Your attorney will provide you with a QDRO (Qualified Domestic Relations Order) which divvies up retirement assets. Present that document to the retirement account custodians and roll your share of their retirement dollars to your own retirement accounts.
If you are young and the ex is still working they (and you) may have 401ks. In that case, you’ll have to work with the plan administrator to get your share of that money. Just make sure you get instructions from your legal counsel and follow it. They will probably ask you to roll the money into an IRA but you may be better off rolling into your own 401k at your work. Make sure you understand the pros and cons of this.

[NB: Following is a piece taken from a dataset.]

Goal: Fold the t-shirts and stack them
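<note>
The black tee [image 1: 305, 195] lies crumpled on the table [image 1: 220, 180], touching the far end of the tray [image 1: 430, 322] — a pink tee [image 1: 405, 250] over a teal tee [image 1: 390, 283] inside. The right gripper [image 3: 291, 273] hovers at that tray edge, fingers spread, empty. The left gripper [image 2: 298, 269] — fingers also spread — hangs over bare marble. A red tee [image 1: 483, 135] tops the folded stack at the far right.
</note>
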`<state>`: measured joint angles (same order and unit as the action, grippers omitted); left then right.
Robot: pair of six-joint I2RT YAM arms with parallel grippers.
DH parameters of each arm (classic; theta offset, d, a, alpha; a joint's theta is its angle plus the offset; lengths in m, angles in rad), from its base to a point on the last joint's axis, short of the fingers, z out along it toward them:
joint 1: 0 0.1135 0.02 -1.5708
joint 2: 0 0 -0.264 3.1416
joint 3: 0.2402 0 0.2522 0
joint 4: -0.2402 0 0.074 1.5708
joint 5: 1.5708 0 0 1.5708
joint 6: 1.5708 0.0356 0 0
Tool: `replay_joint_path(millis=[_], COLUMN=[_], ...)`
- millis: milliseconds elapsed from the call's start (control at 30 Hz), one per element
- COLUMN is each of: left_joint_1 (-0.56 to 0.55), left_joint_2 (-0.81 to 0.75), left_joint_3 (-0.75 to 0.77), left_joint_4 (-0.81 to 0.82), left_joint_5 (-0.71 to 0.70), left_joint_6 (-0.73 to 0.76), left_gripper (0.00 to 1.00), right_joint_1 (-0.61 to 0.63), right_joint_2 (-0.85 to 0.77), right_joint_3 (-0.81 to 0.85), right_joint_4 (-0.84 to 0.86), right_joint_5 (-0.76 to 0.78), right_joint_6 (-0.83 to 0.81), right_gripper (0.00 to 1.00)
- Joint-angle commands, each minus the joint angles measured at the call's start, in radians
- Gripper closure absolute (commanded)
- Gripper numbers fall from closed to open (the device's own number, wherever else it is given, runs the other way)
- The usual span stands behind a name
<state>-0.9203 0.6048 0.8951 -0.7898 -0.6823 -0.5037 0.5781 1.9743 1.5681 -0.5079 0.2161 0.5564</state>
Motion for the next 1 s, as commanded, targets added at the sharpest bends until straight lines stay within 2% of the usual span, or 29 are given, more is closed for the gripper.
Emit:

Change the beneficiaries on all insurance policies and retirement accounts.
Cancel Joint Expenses
Remove your name from any joint credit cards and utilities. Some creditors might allow you to do this, others might not. To find out just call them and make the request. Push those creditors who won’t play ball and work with your attorney. Don’t stop until you are free and clear of any future expense your ex-spouse might create.
As part of the divorce settlement, you may get stuck with a portion of the joint debt. To make things worse, your divorce decree is only between yourself and your ex. That means creditors can come after you if your ex-doesn’t pay up for his or her portion of the joint debt.
Have all joints debts replaced with individual accounts as part of the divorce agreement? This way everyone is responsible for his or her side of the street.
If you are unable to have joint debts replaced with individual accounts, monitor those accounts and demand duplicate statements. That way you can make the payments just in case the ex-spouse spaces out. At least this way you’ll protect your credit score.
Set Up a Budgeting System
Your financial life as you previously knew it is over. Your income is vastly different after divorce and so are your expenses. Track your income and expenses on a monthly basis starting now. It is really not that difficult to do and is the single most important step you can take to gain and keep control over your financial life.